My argument is more towards: Are there any advantages of including a test runner in the release build? And an instant answer is no for me.

If a user faces any issue, they are likely to provide an SQL script to reproduce the issue, SLTs are only useful to us.

For me, they would only result in increasing the binary size. The only thing I can think of in favour of including it is that we keep the release and debug binary as close as possible (which IDK if in this case is a very strong argument).

Hiding it/ Not including it is quite similar (except for the binary size).

universalmind303 commented 4 months ago

I agree with @vrongmeal's sentiment here. It's a pretty narrowly scoped feature, so I'm not so concerned about configuration drift between dev/prod. It seems like if we are already going to hide it for prod, why not just remove it entirely?

tychoish commented 4 months ago

If a user faces any issue, they are likely to provide an SQL script to reproduce the issue, SLTs are only useful to us.

I'm thinking less of "users writing slts" and more of the case where we write an slt to validate the behavior that we expect on someone else's system, we can get a clear and controlled response, as well as more coverage than running a sql script would provide us.

It also seems that, because we don't really test on many platforms, being able to rerun (most?) of our test suite to recertify that we do in fact work as expected on an arbitrary platform, is a good property to have.

The only thing I can think of in favour of including it is that we keep the release and debug binary as close as possible (which IDK if in this case is a very strong argument).

To be honest, this is pretty compelling to me, and the main thing that I'm worried about, distributing a binary that we aren't actually testing, or using locally ourselves, seems like it incurs a pretty non trivial risk (different binary, different code layout, different compilation process that we don't test,)

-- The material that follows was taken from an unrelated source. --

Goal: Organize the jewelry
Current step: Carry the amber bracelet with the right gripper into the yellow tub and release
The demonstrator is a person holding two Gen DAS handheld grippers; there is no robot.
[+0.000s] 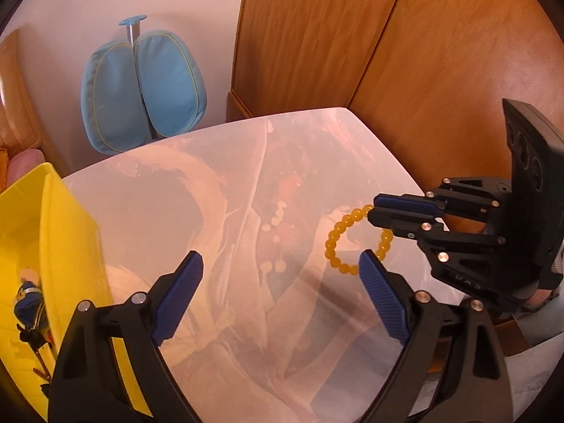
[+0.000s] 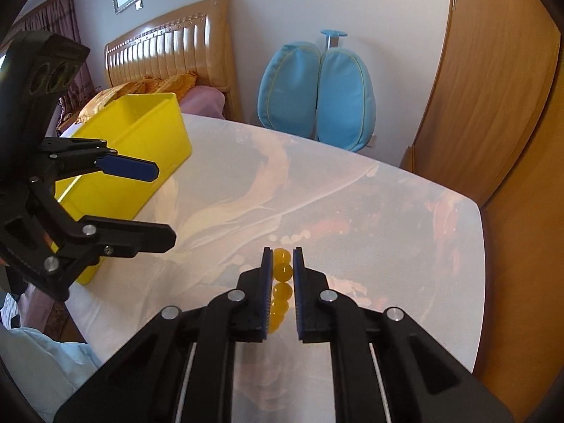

they would only result in increasing the binary size.

7mb or 5% (prev 120 on my machine, for release builds), the debug builds are 2.3gb and the impact of this change is a rounding error there.

I'm not worried about this (though looking through their code and ours it's sort of hard to imagine what accounts for this: the only thing I can think of really is the fact that we re-export tonic and a bunch of arrow stuff for flight in rpcserv, which I think isn't needed anymore, but I might be wrong.)

Because this only impacts the glaredb binary (which already includes everything), which is not the primary avenue into the product (language bindings and libpq/psql/flightsql are all more prevalent), I don't worry about that.

I think if we're actually worried about binary size, we can definitely work on that, later.